THE DATA:
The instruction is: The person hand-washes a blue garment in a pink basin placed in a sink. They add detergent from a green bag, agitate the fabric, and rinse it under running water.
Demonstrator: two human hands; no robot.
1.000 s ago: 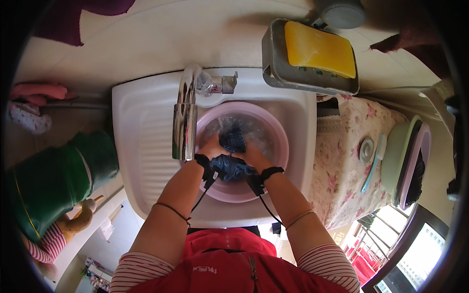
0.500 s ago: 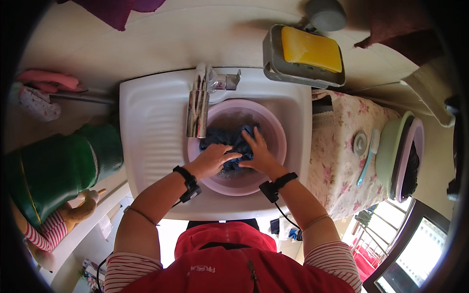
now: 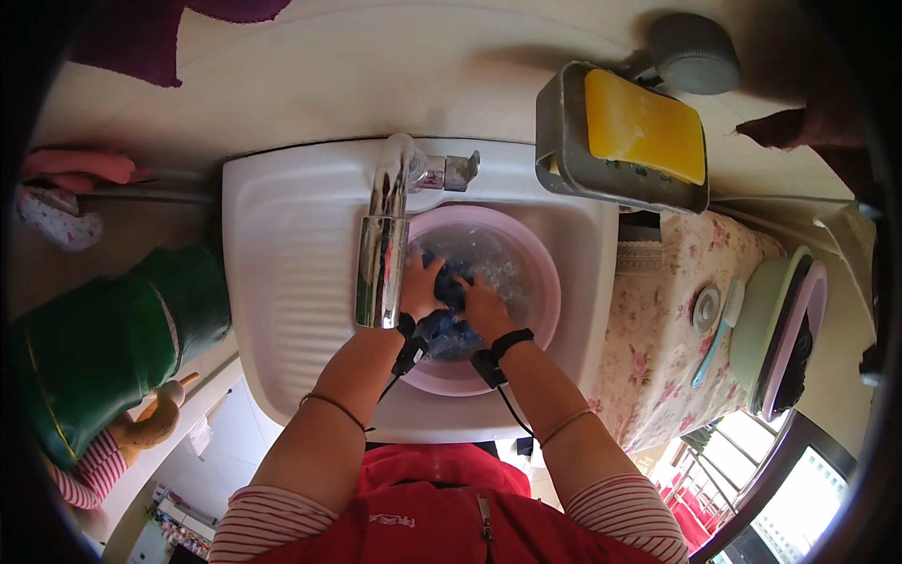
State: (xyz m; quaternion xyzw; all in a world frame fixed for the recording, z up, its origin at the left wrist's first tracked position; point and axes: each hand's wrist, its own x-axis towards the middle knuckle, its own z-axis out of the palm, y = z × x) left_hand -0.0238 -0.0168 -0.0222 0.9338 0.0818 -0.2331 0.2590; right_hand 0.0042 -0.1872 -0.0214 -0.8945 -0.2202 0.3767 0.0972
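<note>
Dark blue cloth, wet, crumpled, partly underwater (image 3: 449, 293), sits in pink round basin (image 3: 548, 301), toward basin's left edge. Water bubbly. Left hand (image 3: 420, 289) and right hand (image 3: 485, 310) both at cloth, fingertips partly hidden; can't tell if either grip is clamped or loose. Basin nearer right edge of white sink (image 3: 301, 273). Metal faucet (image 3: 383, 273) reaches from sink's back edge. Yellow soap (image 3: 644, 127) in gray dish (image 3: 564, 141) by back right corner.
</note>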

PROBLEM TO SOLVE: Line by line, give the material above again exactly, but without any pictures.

TASK SOLUTION:
The instruction is: The person hand-washes a blue garment in a pink basin placed in a sink. They add detergent from a green bag, agitate the fabric, and rinse it under running water.
Demonstrator: two human hands; no robot.
1.000 s ago: 
0.500 s ago: 
now: 
State: (xyz m; quaternion xyzw; all in a world frame fixed for the recording, z up, its origin at the left wrist's first tracked position; point and axes: each hand's wrist, its own x-axis towards the middle knuckle, its own z-axis out of the palm, y = z × x) left_hand -0.0238 -0.0168 -0.0222 0.9338 0.0818 -0.2331 0.2590; right_hand 0.0042 -0.1872 -0.0214 -0.8945 -0.2202 0.3767 0.0972
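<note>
Dark blue cloth, wet, crumpled, partly underwater (image 3: 449, 293), sits in pink round basin (image 3: 548, 301), toward basin's left edge. Water bubbly. Left hand (image 3: 420, 289) and right hand (image 3: 485, 310) both at cloth, fingertips partly hidden; can't tell if either grip is clamped or loose. Basin nearer right edge of white sink (image 3: 301, 273). Metal faucet (image 3: 383, 273) reaches from sink's back edge. Yellow soap (image 3: 644, 127) in gray dish (image 3: 564, 141) by back right corner.
</note>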

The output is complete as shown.